Faktor Penyebab: Seks Bebas hingga Penggunaan Jarum Suntik
Menurut Kepala Dinas Kesehatan Sulsel, dr Ishaq Iskandar, faktor perilaku menjadi penyumbang terbesar dalam meningkatnya kasus HIV. Hubungan seksual berisiko, terutama pada kelompok laki-laki seks dengan laki-laki (LSL), menjadi dominan dengan 572 kasus.
Selain itu, penularan juga terjadi melalui:
-
Pelanggan pekerja seksual (59 kasus)
-
Wanita pekerja seksual (22 kasus)
-
Penggunaan jarum suntik tidak steril
-
Transfusi darah terkontaminasi
-
Penularan dari ibu ke bayi
Data ini mempertegas bahwa seks bebas tanpa kondom, penggunaan narkoba suntik, serta kurangnya kesadaran terhadap pemeriksaan kesehatan menjadi penyebab utama tingginya angka HIV.
Rentang Usia Rentan HIV
Kasus HIV di Sulsel mayoritas terjadi pada usia produktif:
-
25–49 tahun: 51%
-
15–24 tahun: 37%
Artinya, HIV paling banyak menyerang kelompok usia muda yang aktif secara seksual dan memiliki mobilitas sosial tinggi.

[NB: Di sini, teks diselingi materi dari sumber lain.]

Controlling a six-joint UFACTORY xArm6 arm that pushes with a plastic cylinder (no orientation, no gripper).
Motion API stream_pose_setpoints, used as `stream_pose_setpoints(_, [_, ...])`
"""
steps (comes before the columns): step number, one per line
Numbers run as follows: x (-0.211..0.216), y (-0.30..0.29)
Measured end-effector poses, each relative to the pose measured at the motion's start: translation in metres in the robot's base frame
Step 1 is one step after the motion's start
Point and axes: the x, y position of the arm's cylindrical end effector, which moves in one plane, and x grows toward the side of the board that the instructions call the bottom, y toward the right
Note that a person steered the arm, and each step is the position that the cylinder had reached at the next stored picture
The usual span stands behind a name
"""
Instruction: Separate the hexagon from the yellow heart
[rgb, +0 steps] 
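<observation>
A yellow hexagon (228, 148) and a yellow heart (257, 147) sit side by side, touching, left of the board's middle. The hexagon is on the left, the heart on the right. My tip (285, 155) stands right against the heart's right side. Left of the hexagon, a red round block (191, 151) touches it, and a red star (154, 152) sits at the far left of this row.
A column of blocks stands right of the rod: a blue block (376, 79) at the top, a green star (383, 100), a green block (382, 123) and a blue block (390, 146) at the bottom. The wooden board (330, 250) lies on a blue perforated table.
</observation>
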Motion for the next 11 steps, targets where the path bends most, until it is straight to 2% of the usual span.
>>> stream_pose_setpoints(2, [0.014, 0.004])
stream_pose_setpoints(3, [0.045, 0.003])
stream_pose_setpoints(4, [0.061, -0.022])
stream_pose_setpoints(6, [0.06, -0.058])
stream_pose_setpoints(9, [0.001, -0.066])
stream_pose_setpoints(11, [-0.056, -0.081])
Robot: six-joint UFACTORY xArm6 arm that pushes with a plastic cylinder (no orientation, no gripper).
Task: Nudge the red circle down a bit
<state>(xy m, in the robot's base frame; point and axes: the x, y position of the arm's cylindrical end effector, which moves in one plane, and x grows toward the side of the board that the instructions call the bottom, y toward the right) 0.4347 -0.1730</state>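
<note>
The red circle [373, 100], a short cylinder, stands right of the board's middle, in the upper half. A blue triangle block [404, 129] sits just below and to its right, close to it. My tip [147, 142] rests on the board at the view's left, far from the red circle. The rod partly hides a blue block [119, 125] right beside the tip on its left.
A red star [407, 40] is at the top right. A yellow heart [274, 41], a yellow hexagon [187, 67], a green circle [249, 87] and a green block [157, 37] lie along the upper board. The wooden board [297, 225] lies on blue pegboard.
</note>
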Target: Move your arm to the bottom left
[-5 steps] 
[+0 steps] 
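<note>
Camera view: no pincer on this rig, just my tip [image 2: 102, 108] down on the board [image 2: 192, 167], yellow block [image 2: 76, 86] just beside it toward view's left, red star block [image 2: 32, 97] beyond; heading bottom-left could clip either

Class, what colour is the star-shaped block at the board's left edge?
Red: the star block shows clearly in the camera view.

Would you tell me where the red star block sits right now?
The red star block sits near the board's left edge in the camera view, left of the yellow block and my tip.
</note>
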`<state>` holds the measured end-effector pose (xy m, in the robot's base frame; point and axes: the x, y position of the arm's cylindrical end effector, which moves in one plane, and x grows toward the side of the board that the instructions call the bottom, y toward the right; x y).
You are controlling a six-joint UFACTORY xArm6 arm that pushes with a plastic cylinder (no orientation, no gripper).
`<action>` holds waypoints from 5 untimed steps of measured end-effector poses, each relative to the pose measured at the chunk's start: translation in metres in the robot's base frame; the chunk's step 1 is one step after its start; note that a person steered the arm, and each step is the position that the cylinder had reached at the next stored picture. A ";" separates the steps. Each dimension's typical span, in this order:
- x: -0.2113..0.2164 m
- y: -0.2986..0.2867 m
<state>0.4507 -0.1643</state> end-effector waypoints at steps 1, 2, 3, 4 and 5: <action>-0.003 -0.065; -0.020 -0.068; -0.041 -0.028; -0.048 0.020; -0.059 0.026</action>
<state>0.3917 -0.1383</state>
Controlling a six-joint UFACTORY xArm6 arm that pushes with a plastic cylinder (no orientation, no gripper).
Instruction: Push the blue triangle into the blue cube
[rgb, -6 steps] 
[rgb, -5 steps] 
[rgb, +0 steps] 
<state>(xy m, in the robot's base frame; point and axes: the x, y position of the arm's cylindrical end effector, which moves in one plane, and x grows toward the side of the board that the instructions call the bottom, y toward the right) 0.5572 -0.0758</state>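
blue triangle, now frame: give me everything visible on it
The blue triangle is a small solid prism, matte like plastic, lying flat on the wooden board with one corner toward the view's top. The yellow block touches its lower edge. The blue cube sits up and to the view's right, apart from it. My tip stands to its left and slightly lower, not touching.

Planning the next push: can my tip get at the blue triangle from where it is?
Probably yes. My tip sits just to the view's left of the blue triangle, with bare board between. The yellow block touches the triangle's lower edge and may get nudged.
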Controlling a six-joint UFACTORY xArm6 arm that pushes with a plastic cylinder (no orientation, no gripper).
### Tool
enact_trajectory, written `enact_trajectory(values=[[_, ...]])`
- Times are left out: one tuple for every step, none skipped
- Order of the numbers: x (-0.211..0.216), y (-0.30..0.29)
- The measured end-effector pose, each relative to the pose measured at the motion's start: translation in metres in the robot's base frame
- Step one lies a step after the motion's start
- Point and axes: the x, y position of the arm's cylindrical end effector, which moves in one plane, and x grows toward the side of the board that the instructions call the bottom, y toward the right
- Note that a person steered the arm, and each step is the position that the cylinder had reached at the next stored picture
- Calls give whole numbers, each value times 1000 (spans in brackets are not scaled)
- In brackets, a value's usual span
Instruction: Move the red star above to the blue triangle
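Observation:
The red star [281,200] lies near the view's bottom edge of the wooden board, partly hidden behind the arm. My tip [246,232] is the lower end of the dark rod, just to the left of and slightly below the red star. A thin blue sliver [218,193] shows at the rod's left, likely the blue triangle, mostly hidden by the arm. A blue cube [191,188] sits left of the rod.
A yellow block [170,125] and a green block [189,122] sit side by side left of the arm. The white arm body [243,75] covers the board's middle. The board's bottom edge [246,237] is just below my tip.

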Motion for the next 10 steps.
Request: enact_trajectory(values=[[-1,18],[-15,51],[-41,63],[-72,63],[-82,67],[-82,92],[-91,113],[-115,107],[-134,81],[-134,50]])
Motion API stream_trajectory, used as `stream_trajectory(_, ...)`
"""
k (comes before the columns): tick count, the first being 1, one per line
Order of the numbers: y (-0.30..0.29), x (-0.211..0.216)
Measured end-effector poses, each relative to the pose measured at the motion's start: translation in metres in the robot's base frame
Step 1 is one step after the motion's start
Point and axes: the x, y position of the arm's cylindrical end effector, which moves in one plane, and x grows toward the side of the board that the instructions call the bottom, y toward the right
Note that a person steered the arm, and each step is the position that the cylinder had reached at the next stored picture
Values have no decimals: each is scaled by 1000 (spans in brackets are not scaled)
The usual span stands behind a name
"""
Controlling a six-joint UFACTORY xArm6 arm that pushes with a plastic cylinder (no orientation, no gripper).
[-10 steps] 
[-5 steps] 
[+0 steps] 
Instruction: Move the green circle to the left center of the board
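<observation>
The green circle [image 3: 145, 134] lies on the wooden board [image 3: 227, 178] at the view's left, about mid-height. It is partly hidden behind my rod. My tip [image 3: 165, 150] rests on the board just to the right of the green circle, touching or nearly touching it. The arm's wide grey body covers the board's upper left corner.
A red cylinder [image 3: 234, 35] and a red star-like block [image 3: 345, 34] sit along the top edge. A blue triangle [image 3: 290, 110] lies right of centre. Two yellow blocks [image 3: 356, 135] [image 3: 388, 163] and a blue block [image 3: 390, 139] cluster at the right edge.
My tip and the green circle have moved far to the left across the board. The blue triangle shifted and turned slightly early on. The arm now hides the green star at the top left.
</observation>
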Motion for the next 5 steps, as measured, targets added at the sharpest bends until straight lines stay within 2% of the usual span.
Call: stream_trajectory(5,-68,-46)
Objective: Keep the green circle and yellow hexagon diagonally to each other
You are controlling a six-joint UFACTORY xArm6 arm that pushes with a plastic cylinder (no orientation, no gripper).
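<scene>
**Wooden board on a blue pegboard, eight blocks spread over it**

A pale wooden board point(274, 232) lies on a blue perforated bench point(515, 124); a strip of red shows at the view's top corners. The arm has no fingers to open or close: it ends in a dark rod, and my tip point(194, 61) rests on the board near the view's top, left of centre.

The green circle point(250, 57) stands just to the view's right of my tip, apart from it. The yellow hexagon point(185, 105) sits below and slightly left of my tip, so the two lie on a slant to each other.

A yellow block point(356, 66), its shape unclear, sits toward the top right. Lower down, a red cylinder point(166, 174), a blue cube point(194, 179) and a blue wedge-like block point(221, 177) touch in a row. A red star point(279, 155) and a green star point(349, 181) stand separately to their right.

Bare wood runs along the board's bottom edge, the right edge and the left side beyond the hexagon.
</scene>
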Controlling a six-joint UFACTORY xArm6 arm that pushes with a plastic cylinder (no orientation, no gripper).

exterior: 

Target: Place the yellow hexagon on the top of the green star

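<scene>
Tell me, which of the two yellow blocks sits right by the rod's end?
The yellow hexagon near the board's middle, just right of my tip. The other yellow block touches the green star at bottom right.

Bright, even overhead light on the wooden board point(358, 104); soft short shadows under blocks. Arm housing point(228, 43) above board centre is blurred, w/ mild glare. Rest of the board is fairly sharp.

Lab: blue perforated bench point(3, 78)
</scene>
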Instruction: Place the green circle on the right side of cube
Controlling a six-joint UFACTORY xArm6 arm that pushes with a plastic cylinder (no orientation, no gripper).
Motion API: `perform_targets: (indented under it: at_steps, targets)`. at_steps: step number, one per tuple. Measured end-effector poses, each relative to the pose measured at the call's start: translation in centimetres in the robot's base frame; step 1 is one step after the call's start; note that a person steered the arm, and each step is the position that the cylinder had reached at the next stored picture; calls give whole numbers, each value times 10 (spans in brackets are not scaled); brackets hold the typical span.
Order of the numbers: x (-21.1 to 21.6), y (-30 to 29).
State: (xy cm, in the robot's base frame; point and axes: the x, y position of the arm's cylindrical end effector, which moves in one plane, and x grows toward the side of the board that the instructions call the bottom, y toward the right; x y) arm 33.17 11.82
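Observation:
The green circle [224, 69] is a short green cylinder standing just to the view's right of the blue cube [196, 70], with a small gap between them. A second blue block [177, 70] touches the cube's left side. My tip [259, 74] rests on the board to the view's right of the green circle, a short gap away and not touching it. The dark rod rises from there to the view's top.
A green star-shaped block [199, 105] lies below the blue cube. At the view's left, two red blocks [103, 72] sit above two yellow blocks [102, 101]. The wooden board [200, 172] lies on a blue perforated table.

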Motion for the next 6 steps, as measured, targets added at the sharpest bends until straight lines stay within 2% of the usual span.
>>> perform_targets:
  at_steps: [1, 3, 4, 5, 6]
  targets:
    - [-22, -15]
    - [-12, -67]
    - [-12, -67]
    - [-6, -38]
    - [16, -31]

Kondisi ini menjadi tantangan serius karena menyangkut masa depan generasi produktif.
Strategi Pencegahan dari Dinkes
Baca Juga: Universitas Mega Buana Palopo Lengkapi Struktur Organisasi, Ini Pesan Rektor
Kabid Pencegahan dan Pengendalian Penyakit, Yusri, menjelaskan bahwa upaya pencegahan dilakukan dengan strategi kombinasi, di antaranya:
-
Edukasi penggunaan kondom dan pelicin
-
Skrining dan pengobatan Infeksi Menular Seksual (IMS)
-
Penyediaan alat suntik steril
-
Program terapi rumatan metadon untuk pecandu narkoba suntik
Langkah ini ditujukan untuk menyasar populasi kunci seperti kelompok LSL, pekerja seks, pengguna narkoba suntik, serta usia muda.
Kepala Dinkes Makassar, Nursaidah Sirajuddin, mengakui bahwa angka HIV/AIDS di Makassar terus meningkat dalam tiga tahun terakhir. Menurutnya, hubungan sesama jenis mendominasi penularan, namun penanganannya menghadapi tantangan besar.